IDENTITY STILL UNKNOWN

Noren, who has tracked the suspect for more than a month, said he always finds himself one step behind the man.

“We have photos, we have fingerprints, but we have no idea who he really is,” Noren said.

The Stewart, Allen and Fleming licenses have been flagged by the Department of Licensing, meaning police would be tipped off if he uses those identities for anything official. Noren said he assumes the cold trail means the man has taken another identity.

In a motion filed in court seeking to change the conditions of his release as Bradley Allen, the suspect said he had been living in Whatcom County approximately 16 years.

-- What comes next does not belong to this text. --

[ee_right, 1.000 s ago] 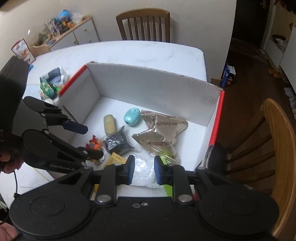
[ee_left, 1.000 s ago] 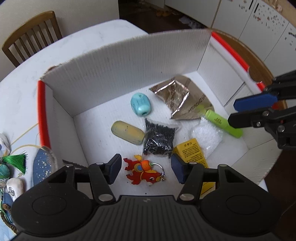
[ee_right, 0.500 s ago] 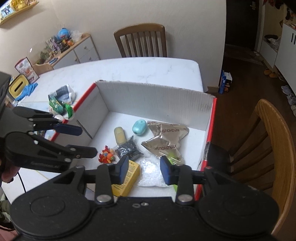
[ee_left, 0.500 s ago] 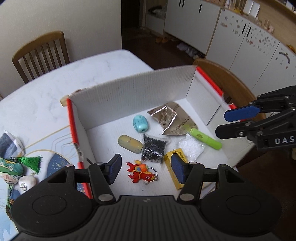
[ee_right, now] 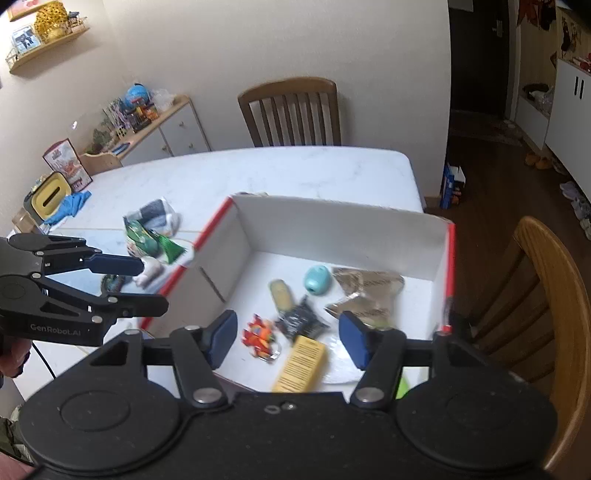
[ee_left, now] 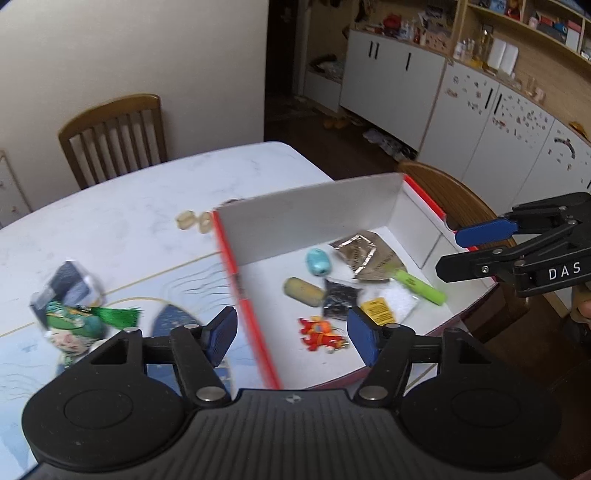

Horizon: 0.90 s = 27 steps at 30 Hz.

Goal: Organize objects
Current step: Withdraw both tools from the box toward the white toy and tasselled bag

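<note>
Hovering over box (ee_right: pixel 343 221), both grippers spread

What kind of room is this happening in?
Most likely a home dining room: a white table with wooden chairs, white cupboards with cluttered shelves, and a sideboard piled with toys.

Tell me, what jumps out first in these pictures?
A white box with red edges sits on the table, with small things scattered inside: a red fish charm, a teal egg, a yellow carton and crinkled foil packets. Two black grippers, left and right, hover open above it, empty. Left of the box a green tasselled toy lies on the table.
</note>
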Tool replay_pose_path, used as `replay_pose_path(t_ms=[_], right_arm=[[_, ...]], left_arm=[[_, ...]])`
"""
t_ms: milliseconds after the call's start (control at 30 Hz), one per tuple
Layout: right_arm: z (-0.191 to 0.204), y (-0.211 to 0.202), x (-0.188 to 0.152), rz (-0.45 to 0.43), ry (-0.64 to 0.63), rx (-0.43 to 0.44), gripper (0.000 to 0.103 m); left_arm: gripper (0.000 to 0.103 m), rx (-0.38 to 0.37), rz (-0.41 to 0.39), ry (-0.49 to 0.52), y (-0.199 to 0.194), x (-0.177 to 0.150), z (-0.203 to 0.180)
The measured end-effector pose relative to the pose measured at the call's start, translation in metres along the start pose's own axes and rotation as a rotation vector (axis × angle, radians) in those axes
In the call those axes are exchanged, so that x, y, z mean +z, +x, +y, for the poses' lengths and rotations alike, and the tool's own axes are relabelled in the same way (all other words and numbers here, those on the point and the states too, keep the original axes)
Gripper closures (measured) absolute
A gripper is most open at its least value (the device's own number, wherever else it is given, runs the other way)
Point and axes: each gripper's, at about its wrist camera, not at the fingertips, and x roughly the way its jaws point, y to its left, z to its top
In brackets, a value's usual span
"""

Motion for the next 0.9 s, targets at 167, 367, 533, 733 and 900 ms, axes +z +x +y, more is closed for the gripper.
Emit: replay_pose_path(t_ms=[167, 367, 533, 733, 900], right_arm=[[0.027, 0.002, 0.001, -0.008, -0.013, 0.008, 0.042], [0.062, 0.008, 0.005, -0.016, -0.024, 0.022, 0.031], [0.091, 0.018, 0.011, -0.017, -0.048, 0.028, 0.027], [0.126, 0.035, 0.018, -0.017, -0.08, 0.043, 0.017], [0.155, 0.053, 0.024, -0.012, -0.12, 0.061, 0.013]], left_arm=[[0.038, 0.015, -0.029, -0.004, -0.019, -0.012, 0.022], [0.029, 0.038, -0.058, -0.02, -0.037, -0.027, 0.053], [0.028, 0.072, -0.071, -0.016, -0.047, -0.04, 0.081], [0.022, 0.108, -0.079, -0.052, -0.055, -0.059, 0.124], [0.019, 0.133, -0.07, -0.061, -0.056, -0.068, 0.16]])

The suspect has listed addresses throughout Western Washington, including Arlington, Mount Vernon, Sandy Point, Ferndale, Bellingham and Kendall. Noren said some of the addresses probably are fake, because the man makes a habit of using other peoples’ addresses and phone numbers when filling out paperwork.

The suspect also changes his hair color and physical appearance when switching identities.

Noren has contacted several people in the local construction trade who have employed the man as a subcontractor. All of them knew him under one of the fake identities and said he didn’t stay long.

At one time, the man may have had a wife from the Bellingham area. Noren said the man, working as Steven Stewart in 2001 or 2002, brought his wife to a construction site. One of the employees reportedly knew the wife, as the two had attended high school in Bellingham years before.

Noren said they got a tip in February that the man might be living on Texas Street in Bellingham. Neighbors told Noren that the last time they saw the man was about three weeks earlier, loading his belongings onto a flat-bed truck matching the description of the truck purchased under Fleming’s name.

Noren said he hopes someone in Whatcom County knows the man’s real name or whereabouts, so he can be stopped before stealing yet another identity.

“He’s someone who has just figured out how to get a free ride in life,” Noren said. “This guy just ruins people.”